The use of quantitative PCR proved to be very beneficial as a method for detecting any duplicated exons within the dystrophin gene we found one case with duplication at exon 52 and another one with duplication at exon 50 which accounts for 5%.

As regard other populations the rate of deletion in our study was close to the results from recent Turkish and Greek studies (12, 16) (Table 3). This may be due to the related ancient history between the Egyptian, Turkish and Greek populations.

Also the use of more than one set of primers in the studies from showed a higher deletion (12, 13) (Table 3).

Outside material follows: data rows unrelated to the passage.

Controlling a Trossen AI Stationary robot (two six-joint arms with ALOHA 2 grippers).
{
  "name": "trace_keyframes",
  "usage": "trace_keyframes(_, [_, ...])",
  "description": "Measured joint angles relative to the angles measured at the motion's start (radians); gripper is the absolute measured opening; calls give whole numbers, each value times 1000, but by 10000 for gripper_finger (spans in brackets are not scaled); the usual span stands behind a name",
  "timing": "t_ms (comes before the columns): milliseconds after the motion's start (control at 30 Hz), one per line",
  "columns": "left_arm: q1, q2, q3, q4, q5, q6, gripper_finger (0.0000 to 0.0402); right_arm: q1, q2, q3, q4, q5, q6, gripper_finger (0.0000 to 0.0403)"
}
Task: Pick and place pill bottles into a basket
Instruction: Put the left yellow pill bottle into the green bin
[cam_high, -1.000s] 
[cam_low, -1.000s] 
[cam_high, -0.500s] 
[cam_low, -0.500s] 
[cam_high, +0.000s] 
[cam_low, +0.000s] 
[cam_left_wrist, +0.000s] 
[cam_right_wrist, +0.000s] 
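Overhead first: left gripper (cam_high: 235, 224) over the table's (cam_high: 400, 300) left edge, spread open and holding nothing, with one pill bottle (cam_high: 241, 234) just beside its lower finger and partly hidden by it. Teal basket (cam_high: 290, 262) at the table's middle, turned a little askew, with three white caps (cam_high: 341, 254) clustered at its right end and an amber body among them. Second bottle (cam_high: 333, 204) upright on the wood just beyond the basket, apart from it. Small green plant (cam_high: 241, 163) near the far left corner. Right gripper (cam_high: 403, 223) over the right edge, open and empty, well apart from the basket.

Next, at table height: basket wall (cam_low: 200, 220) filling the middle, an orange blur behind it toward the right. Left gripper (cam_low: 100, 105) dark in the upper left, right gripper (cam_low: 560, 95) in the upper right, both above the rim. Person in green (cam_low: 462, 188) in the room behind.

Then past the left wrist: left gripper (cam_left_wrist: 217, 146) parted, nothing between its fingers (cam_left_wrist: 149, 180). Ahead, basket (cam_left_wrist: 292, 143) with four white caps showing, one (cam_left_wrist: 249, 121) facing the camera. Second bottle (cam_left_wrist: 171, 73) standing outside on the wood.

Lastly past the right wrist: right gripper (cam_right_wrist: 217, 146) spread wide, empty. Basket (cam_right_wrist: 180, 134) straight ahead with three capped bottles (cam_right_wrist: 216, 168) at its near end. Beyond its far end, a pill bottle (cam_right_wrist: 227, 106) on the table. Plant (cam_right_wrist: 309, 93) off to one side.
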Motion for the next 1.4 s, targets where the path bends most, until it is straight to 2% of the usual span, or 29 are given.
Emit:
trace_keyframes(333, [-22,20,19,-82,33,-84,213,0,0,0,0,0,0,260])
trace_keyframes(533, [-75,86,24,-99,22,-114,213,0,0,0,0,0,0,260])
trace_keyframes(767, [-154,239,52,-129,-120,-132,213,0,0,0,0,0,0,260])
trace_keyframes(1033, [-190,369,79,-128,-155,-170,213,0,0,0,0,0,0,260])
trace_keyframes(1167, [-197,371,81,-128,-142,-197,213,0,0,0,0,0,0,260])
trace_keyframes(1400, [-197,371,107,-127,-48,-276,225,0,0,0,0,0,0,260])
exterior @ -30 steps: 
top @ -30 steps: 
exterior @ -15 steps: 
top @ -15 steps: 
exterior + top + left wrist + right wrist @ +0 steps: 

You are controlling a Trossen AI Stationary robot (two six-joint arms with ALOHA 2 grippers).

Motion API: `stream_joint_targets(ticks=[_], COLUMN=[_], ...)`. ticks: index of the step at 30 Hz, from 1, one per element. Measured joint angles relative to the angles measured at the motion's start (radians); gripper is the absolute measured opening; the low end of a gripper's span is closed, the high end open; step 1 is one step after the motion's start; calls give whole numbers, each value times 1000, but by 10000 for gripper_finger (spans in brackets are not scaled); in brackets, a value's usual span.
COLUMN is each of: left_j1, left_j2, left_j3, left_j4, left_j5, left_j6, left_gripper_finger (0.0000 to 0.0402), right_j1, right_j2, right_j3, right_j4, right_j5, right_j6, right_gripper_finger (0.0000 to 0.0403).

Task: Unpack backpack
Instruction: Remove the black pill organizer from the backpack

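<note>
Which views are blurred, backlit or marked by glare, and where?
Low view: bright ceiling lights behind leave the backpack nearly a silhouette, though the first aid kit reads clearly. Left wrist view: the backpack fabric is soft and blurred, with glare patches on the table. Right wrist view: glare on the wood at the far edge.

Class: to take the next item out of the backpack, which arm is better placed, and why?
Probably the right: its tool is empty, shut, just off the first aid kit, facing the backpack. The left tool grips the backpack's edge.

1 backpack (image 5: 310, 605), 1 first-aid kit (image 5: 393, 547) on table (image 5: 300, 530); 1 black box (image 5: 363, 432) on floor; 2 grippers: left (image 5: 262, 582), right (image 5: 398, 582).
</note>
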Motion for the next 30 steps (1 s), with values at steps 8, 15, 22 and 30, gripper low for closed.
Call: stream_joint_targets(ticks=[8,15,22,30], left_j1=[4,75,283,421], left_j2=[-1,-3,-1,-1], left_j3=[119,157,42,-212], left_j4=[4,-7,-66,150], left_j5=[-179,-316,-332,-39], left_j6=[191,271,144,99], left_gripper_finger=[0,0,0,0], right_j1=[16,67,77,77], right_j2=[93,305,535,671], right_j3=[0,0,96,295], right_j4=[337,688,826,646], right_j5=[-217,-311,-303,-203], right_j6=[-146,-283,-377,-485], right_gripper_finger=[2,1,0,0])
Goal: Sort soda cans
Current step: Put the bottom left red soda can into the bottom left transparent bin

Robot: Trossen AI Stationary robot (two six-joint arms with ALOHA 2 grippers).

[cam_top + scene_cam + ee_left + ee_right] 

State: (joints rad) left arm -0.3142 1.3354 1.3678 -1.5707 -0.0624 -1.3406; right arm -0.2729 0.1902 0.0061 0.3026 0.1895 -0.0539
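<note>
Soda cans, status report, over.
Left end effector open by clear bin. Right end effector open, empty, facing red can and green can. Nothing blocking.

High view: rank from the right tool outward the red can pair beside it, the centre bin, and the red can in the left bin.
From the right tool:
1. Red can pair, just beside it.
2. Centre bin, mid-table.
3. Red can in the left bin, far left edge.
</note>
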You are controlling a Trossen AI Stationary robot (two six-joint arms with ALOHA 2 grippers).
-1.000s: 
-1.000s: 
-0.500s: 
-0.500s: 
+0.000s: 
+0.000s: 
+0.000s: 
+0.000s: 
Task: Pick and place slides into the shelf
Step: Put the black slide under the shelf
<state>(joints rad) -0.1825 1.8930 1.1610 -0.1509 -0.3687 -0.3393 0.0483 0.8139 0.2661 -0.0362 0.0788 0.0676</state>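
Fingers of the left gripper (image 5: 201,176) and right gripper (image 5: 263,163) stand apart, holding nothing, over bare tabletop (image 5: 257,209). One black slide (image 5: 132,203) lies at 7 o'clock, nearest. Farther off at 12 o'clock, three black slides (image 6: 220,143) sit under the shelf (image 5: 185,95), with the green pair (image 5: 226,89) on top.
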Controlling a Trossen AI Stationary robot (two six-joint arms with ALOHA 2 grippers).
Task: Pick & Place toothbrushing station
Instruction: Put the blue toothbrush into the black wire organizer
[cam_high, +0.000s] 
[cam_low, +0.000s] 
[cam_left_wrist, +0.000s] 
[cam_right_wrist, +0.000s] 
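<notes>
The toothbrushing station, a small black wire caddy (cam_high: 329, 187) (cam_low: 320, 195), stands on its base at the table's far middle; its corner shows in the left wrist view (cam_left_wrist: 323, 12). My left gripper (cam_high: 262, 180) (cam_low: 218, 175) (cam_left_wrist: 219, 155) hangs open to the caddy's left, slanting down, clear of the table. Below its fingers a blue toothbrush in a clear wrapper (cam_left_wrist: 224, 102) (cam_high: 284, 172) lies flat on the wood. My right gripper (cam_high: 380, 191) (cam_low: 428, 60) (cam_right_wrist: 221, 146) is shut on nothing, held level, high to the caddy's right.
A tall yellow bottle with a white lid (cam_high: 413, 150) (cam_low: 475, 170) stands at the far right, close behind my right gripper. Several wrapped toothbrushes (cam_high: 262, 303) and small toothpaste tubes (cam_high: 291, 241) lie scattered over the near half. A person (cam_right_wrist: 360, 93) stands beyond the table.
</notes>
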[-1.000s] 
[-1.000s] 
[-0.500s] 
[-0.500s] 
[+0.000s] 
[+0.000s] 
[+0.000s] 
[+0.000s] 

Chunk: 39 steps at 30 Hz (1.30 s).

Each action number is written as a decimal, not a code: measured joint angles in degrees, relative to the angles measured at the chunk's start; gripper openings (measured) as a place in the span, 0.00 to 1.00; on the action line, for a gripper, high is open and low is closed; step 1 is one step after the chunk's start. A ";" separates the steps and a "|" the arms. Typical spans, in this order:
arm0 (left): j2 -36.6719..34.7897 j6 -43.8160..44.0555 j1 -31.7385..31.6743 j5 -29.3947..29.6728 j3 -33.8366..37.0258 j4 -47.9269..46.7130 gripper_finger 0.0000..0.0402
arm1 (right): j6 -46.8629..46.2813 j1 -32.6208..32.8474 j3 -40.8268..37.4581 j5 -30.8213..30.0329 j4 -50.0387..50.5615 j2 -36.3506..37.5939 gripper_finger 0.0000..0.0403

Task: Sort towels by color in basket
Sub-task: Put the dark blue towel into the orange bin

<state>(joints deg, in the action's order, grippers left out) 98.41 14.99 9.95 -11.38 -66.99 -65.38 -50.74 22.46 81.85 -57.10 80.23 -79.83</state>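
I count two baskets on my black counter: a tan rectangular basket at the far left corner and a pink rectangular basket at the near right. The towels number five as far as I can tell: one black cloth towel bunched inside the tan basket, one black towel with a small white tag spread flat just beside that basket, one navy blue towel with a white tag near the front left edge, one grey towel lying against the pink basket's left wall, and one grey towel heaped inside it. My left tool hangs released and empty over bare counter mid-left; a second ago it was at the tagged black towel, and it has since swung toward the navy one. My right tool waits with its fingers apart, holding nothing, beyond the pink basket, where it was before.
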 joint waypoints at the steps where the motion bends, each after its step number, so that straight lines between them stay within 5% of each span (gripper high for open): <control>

In case of the study done in Kuwait on different Arabic populations, the percentage was higher than our results (86%) were they used the three sets of primers (14). While the study done on the Moroccan population revealed percentage less than our results (51.3%) (15).

With that we conclude the importance of including both sets A and B primers to cover most of the gene hotspot for more accurate screening of the deletion within the dystrophin gene, together with the duplication detection as the quantitative PCR proved to be beneficial in our study. Immunohistochemical study for further detection of DMD/BMD patients with point mutation, in the cases with no deletion or duplication is necessary for accurate diagnosis.

Acknowledgment

The authors express their sincere thanks to Dr. Hideo Sugita (Honorary President of National Center of Neurology and Psychiatry, NCNP, Japan) for his continuous efforts to support this work, Dr. Eijiro Ozawa (Director General Emeritus, National Institute of Neuroscience, NCNP) for his guidance and encouragement and Dr. Narihiro Minami (NCNP) for his teaching effort.